While I hope that everyone's Granny can remain in her own home, healthy as an ox, forever, I know it happens to the best of us. Someone's someone is going to need full time Nursing care, and
I hope I have helped ease the burden for just one.


Comments: 24
Sorry, hon, that wasn't my intent, but here, have a tissue...
Jessie,
Better to think of it now, than when a tragedy strikes. Thanks for the input.
To be honest, Cheryl, all but the most substantial homes barely break even, due to the rising costs of medication, salaries, equipment etc.. My choice is a non-profit, hands down, as every nickel that goes into the home must be used within the home. Medicare and Medicaid payments barely cover expenses, let alone, line the coffers. Patients who pay privately are the most lucritive, but they are few and far between. If a home is licensed to accept public funds, then they MUST admit them if a bed is available, even if they lose money on them.
These people did nothing wrong except living beyond being self-sufficient. Some nations, others than ours, place a lot more importance on taking care of their seniors. For some reason, we here in the U.S. seem to think we will never get old, and that the people who are old were born that way.
If I had my way, every nation on this earth would spend a lot less money on the military and a lot more on caring for seniors. It is my belief that this would bring a lot more peace to the world than pointing guns at each other.

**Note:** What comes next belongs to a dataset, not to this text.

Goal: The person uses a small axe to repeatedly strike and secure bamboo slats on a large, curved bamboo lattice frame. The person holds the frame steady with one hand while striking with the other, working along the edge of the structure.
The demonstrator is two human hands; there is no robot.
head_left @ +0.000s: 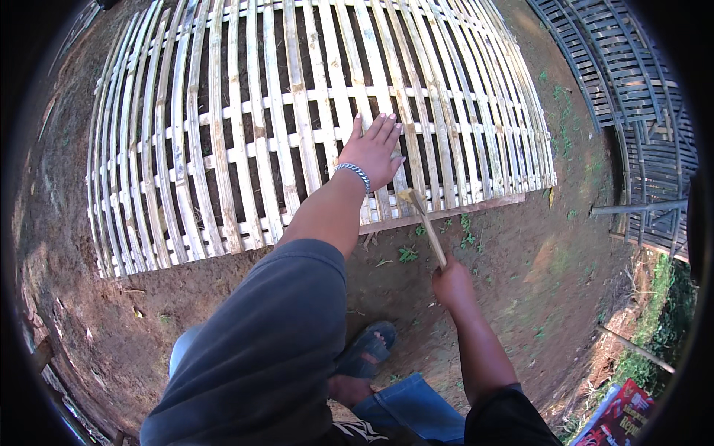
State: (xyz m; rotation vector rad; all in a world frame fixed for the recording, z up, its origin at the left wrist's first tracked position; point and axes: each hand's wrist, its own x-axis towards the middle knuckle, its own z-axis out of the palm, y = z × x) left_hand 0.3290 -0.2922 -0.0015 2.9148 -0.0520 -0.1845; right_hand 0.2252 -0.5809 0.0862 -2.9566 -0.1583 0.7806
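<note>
A large panel of pale bamboo slats (223, 134) lies before me, its long slats crossed by several strips. My left hand (374, 151) is laid flat on the slats near the panel's near edge, fingers stretched out, a chain bracelet (352, 173) round the wrist. In my right hand (452, 282) is the wooden handle of a hammer (433, 239), gripped at its lower end. The hammer's head is close to the panel's near edge, right of my left hand; I cannot tell whether it touches the slats.
A wooden board (446, 212) runs under the panel's near edge. Brown soil (520, 282) with small weeds surrounds it. Dark woven bamboo fencing (654, 141) stands at the right, with a pole (639, 207) jutting inward. My sandalled foot (368, 348) is below; a red printed sheet (621, 416) lies lower right.
</note>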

Be careful, you just might get what you wish for
Cindy,
I'm sorry about your father in law, I have a Mother in law in the same boat, luckily my late hubby's family can afford home care.
George,
Some of those old folks are absolutely the greatest. I agree with you. The US is the only country that routinely throws away their elderly. Most cultures revere their patriarchs, and keep them at home if at all possible. I know numerous elders who were placed in a facility just because their families were "too busy" to care. As for their giving up all they possess, I had an exercise for my students to demonstrate the losses they face. I would ask them to write down ten things they absolutely cannot live without. Then I tell them to delete three, then another three, and another, leaving only one thing. I tell them that this is only an inkling of what it feels like to lose everything near and dear to move into the home.
The Social Security benefit is on its way out unless we do something about it now, which is an additional piece to this grave dilemma (no pun intended).

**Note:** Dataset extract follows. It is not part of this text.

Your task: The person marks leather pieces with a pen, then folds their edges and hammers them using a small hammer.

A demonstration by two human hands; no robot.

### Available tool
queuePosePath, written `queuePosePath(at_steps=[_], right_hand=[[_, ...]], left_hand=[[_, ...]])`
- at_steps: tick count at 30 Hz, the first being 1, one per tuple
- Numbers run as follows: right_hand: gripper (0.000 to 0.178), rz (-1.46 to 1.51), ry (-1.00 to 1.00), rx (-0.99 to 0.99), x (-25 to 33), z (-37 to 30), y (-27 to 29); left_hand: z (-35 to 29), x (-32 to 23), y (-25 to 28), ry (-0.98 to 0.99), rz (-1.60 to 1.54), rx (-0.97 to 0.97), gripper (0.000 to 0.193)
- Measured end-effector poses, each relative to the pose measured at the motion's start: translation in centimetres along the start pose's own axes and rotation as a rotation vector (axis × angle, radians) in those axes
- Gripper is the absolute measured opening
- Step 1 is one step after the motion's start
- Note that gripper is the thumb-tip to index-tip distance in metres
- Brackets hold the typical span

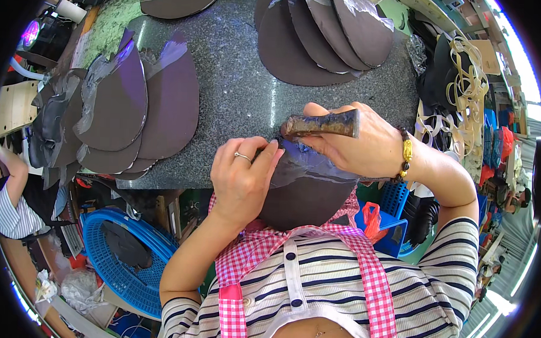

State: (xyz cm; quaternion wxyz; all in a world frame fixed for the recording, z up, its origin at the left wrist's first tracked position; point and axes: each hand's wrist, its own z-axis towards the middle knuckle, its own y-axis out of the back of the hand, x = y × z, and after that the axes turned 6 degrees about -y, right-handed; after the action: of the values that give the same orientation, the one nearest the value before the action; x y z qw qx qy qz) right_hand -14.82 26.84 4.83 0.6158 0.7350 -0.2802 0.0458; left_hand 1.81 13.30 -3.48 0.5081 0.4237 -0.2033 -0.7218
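A dark brown rounded panel (308, 200) lies at the front edge of the speckled stone worktop (231, 96), its curved end hanging toward me. Its far part is covered by a greyish, shiny layer. My right hand (364, 139) is closed round a hammer (325, 124) with a worn metal head; the handle is hidden in the palm. The head hangs close over the panel's far edge, but whether it touches cannot be told. My left hand (243, 171), with a ring on one finger, pinches the panel's far left edge near the hammer.
Overlapping brown panels (168, 106) lie at the left, and another fanned stack (322, 40) at the far right. Beige straps (467, 74) hang at the right. Below left stands a blue plastic basket (124, 259). Another person's arm (14, 166) shows at the far left.
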Motion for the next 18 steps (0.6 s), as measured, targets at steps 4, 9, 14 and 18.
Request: queuePosePath(at_steps=[4, 9, 14, 18], right_hand=[[0.021, 0.078, 0.129, -0.158, -0.4, 0.6, -0.6], [0.017, -0.064, 0.104, -0.042, 0.2, 0.1, -0.9], [0.023, 0.030, 0.143, -0.061, 0.7, 0.0, -0.6], [0.019, 0.039, 0.139, -0.129, 0.3, 0.3, -0.5]], left_hand=[[-0.1, -0.6, 0.1, 0.007, 0.059, 0.050, 0.019], [-0.1, -0.6, 0.0, -0.023, 0.090, 0.053, 0.017], [-0.2, -0.4, 0.1, -0.024, 0.087, 0.061, 0.015], [0.1, 0.0, -0.3, -0.020, 0.027, 0.033, 0.013]])
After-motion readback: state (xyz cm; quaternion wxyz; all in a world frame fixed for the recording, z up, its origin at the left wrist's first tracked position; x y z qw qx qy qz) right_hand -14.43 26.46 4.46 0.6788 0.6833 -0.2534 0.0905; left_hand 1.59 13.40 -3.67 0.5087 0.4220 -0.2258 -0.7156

First of all, "multiple 100 day stays" in a calendar year is a misnomer. Granny will be entitled to another 100 day stay ONLY if her subsequent illness is not related to illness #1. Also, should Granny require a 3 day hospital stay within the first 30 days of discharge from the SNF, related to the original illness, she can then be readmitted for the remaining days of the first 100.
I am well aware of the co-pay for days 21-100, but in the PPS system, $128 is a base cost. If your MDS nurses are doing their job, their RUGS score will make the actual cost surpass the base.
Also, while, in Ohio, the only state I can base my knowledge on, again, if your MDS nurses are doing their job, $160/d is a pretty low average for an SNF. $160/d from Medicaid is for the lower RUGS groups, PA1-PE2, or so, but I do not have the exact data in front of me.
You do have a point about Medicaid paying poorly, but again, if your MDS nurses are worth their salt, you will have very few lower RUGS in any given quarter.
Also, this article was written OVER a YEAR AGO, as a general guideline for laypersons, not those in the profession. Did you join Gather expressly for looking up this article? As I see it is the only one you have commented on? May I ask why?
FYI, I have been an MDS nurse(spelled G-U-R-U) for 25 years, since it was a two page, hand written document.